MEB’in anlamadığı: Birinin yerine değer verilebilir veya değerlendirme yapılabilir mi?
Fotoğraf: Envato
Kuçuradi’ye (1971, “İnsan ve Değerleri”) göre; “Değerlendirme insanın bir varolma şartı ve kişi fenomenidir. İnsanları ve kendisini değerlendirmeden, olayları ve durumları değerlendirmeden yaşayamaz insan. (…) Kişinin kendini, olgu ve olayları değerlendirmesi insanın bir yapı özelliği, bir varolma şartıdır. İnsanın yapı özelliği olan değeri görme, değerlendirilene değer atfetme ve değer biçme üç ayrı fenomendir.” “Değer”, “değer biçme”, “değer üretme”, “değer verme” ve “değer bilgisi” önemlidir ancak bunların etnosantrizme ve değer yargılarına indirgenmesi fenomeni ters yüz etmektedir.
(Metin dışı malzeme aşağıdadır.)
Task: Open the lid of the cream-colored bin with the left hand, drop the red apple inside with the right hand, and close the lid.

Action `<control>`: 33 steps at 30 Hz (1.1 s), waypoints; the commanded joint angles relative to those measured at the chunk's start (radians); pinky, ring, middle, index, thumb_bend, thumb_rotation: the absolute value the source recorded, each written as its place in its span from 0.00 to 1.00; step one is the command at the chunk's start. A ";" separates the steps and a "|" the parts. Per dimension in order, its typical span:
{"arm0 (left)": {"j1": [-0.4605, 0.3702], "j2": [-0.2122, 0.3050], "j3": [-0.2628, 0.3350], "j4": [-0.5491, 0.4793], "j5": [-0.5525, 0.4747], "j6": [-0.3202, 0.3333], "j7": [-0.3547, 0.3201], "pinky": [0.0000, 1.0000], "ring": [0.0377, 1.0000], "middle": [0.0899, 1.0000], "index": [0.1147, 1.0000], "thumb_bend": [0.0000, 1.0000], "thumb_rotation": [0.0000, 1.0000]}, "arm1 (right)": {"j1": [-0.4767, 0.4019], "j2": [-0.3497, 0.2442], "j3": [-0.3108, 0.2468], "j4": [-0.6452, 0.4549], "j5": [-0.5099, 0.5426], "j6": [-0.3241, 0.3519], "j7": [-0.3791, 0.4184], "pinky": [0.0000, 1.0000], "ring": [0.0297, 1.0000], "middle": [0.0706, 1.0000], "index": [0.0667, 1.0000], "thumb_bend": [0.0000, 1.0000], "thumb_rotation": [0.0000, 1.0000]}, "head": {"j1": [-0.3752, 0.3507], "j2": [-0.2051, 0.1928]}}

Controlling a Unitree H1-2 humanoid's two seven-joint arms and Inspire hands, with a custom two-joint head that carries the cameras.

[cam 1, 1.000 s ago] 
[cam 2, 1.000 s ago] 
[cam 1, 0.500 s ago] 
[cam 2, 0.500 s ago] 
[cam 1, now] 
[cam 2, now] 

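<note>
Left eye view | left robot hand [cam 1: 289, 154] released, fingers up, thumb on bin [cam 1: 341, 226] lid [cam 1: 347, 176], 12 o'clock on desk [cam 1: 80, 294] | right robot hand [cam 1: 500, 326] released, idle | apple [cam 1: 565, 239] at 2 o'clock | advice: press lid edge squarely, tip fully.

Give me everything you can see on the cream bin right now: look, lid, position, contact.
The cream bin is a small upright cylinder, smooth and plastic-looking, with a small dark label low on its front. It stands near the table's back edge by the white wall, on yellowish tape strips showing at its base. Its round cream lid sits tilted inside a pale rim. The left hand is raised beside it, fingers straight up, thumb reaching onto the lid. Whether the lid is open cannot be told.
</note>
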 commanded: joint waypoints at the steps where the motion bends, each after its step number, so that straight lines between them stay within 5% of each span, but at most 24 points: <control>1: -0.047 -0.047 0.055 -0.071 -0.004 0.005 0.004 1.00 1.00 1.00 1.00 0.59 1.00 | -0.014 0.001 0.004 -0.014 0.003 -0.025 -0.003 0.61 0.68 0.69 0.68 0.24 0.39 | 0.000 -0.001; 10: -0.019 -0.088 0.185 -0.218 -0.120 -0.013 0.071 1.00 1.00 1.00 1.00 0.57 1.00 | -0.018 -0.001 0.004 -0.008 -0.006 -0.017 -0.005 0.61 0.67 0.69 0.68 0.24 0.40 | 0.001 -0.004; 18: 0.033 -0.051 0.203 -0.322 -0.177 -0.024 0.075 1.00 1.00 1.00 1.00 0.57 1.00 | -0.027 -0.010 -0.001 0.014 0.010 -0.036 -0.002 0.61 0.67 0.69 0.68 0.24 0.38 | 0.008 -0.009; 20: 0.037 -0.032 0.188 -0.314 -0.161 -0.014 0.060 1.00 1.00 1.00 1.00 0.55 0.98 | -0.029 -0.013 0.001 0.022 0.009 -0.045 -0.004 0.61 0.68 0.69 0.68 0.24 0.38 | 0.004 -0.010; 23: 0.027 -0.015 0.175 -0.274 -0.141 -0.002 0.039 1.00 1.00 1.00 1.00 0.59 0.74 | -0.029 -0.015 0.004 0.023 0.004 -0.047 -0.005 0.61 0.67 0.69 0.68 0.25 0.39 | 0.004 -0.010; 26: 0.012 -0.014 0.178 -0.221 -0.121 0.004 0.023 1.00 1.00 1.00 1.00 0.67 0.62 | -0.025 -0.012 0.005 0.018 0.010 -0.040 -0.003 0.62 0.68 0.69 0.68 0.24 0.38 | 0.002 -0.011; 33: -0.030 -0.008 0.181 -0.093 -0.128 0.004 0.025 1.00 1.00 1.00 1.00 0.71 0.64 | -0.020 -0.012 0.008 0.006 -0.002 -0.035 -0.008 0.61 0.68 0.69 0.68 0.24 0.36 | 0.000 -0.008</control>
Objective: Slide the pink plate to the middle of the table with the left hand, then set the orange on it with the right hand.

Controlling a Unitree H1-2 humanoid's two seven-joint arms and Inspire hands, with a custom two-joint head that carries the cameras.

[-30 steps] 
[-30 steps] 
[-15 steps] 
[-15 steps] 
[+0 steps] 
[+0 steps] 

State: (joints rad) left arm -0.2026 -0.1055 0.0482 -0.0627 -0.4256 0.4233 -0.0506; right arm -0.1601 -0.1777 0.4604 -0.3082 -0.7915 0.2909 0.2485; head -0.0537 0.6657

Kuçuradi, fenomenin mecrasından kopmaya başladığını 1970’lerde ifade ediyor: “çoğu zaman üzerinde durulan yaşanan hayattaki değer problemleri değil, sadece kavramlardır. Fenomen analizi yerine kavram analizi yapılır çoğu zaman. (…) Çağımız insanın bir özelliği ise fiilen yapılanı meşru göstermeye çalışması, yapılanın ‘felsefesini’ arkadan yapmasıdır.”
Değer İle Etnosantrik Değer Yargılarının Karıştırılması
“Değer verme” insani bir fenomen de MEB’in “değerler eğitimi”, AKP’nin eğitim politikalarının esasını oluşturan “değerler eğitimi” ne anlama geliyor?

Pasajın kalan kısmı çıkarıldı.